Si le problème continue d'augmenter, on prescrira de la cortisone et on pourra même injecter ce médicament directement à l'endroit où le problème se manifeste. Malgré tout cet arsenal, pour plusieurs, le problème continuera d'évoluer en amenant une perte de mobilité qui pourra se traduire par une obligation de quitter son travail. À ce stade, le patient ressent des douleurs beaucoup plus fortes et doit souvent avoir recours à des médicaments de type opiacé (ex.: morphine). Moins actif, puisqu'il a dû laisser son emploi, il risque de prendre du poids et ainsi augmenter la pression sur les articulations.

Face à ses douleurs difficilement contrôlables et aux changements non voulus à sa vie, la dépression devient une menace réelle. Nous avons donc ici l'exemple d'une vie complètement changée par une maladie difficile à traiter avec toute l'efficacité nécessaire.

Plusieurs autres maladies, comme l'arthrite rhumatoïde, peuvent ainsi changer radicalement la vie des personnes qui en sont atteintes. On peut penser à la colite ulcéreuse ou à la maladie de Crohn. Ces trois maladies ont ceci en commun qu'elles sont le résultat d'un problème inflammatoire. Lorsque les médicaments anti-inflammatoires ne suffisent plus, il faut trouver une solution novatrice.

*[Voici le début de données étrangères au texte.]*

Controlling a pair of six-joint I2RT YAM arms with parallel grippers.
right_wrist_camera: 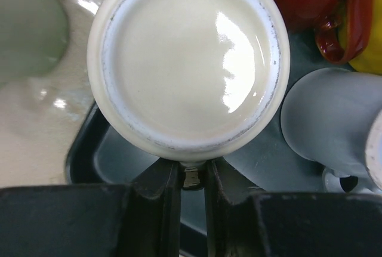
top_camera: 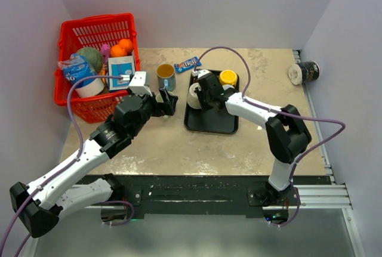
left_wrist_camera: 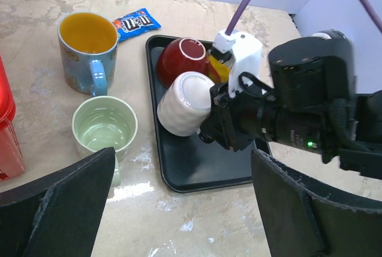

Quand le médicament biologique prend la relève

Et c'est ici que le médicament biologique réussit à prendre la relève. Grâce au génie génétique, tout comme dans le cas de l'insuline, il devient possible de fabriquer des protéines — ici un anticorps monoclonal — qui pourront être utilisées par le patient pour stopper les dérives de son système immunitaire permettant aux maladies de s'installer.

En effet, l'inflammation causant les diverses formes d'arthrite ou encore les colites ulcéreuses est attribuable à un mauvais fonctionnement du système immunitaire. Normalement, ce dernier doit s'attaquer aux virus et autres microorganismes menaçant la santé, mais il prend cette fois-ci comme cible les protéines des articulations (dans les cas d'arthrites). L'anticorps monoclonal se liera et bloquera l'activité de certaines protéines responsables de l'inflammation et réduira ainsi les dommages aux articulations.

Lorsque la nature et la chimie ne suffisent plus, le biologique peut nous permettre de continuer la lutte contre les maladies. Il ne faut jamais baisser les bras face aux maladies et continuer à investir en recherche et développement de nouveaux outils thérapeutiques.